Goal: (1) How to reduce the difficulty of motion prediction and improve motion fidelity? (2) How to prevent shape and motion degradation during the texture refinement stage? (3) How to enable the transfer of motion extracted from video to other entities?

Key Insight: Inspired by the SC-GS dynamic scene reconstruction method, motion is modeled as transformations of a small number of sparse control points, which then drive the dense Gaussians via Linear Blend Skinning (LBS). This significantly reduces the degrees of freedom in motion prediction, and the trajectories of control points can be extracted and reused.

Core Idea: Replace 50k dense Gaussians with 512 sparse control points to model motion, decoupling motion and appearance to achieve high-quality 4D generation and motion transfer.

Method

Overall Architecture

SC4D adopts a two-stage framework. Coarse Stage: Initializes 512 spherical control Gaussians, predicts their motion via a time-conditional MLP, and optimizes control Gaussian locations, appearance, and motion MLP parameters under the joint guidance of a reference-view reconstruction loss and an SDS novel-view loss. Fine Stage: Control Gaussians transition to implicit control points.
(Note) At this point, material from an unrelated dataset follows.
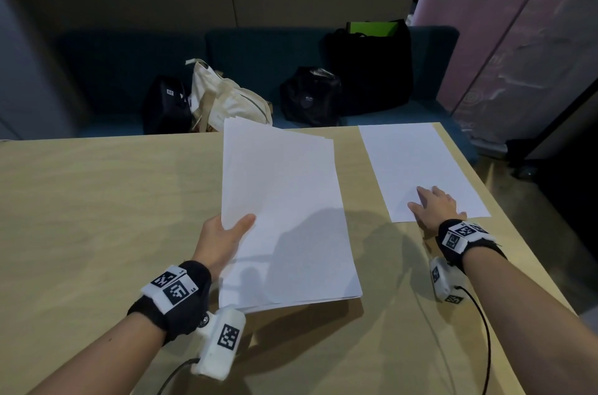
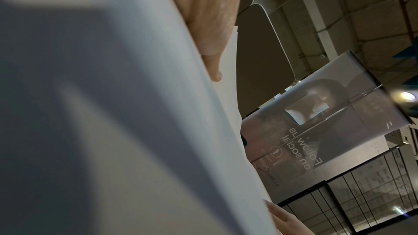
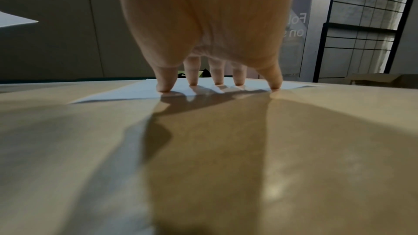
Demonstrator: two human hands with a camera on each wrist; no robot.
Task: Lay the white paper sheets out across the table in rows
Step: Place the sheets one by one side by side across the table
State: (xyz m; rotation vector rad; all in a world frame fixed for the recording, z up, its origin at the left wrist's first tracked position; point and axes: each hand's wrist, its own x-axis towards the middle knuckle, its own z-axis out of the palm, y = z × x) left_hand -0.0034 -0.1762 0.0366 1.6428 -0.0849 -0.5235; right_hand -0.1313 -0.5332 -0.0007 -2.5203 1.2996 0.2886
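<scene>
My left hand (image 1: 226, 233) grips a stack of white paper sheets (image 1: 284, 213) by its left edge, thumb on top, and holds it tilted above the wooden table (image 1: 97, 200). In the left wrist view the stack (image 2: 113, 113) fills most of the picture, with the thumb (image 2: 212, 45) pressed on it. One single white sheet (image 1: 417, 161) lies flat at the table's far right corner. My right hand (image 1: 433, 203) rests on that sheet's near edge with spread, straight fingers; the right wrist view shows the fingertips (image 3: 192, 83) touching the sheet (image 3: 140, 92).
The table's right edge (image 1: 504, 223) runs close beside the single sheet. Behind the table a dark bench holds a cream tote bag (image 1: 223, 97) and black bags (image 1: 310, 97). Bare tabletop stretches to the left and in front.
</scene>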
Dense Gaussians are randomly generated around each control Gaussian using Adaptive Gaussian Initialization (AG) and driven by LBS. Control point locations, the motion MLP, and dense Gaussian parameters are jointly optimized to refine the texture.

Key Designs

  1. Sparse Control Point Initialization in the Coarse Stage:

    • Function: Provide a coarse but reasonable initial estimate of the shape and motion of the dynamic object.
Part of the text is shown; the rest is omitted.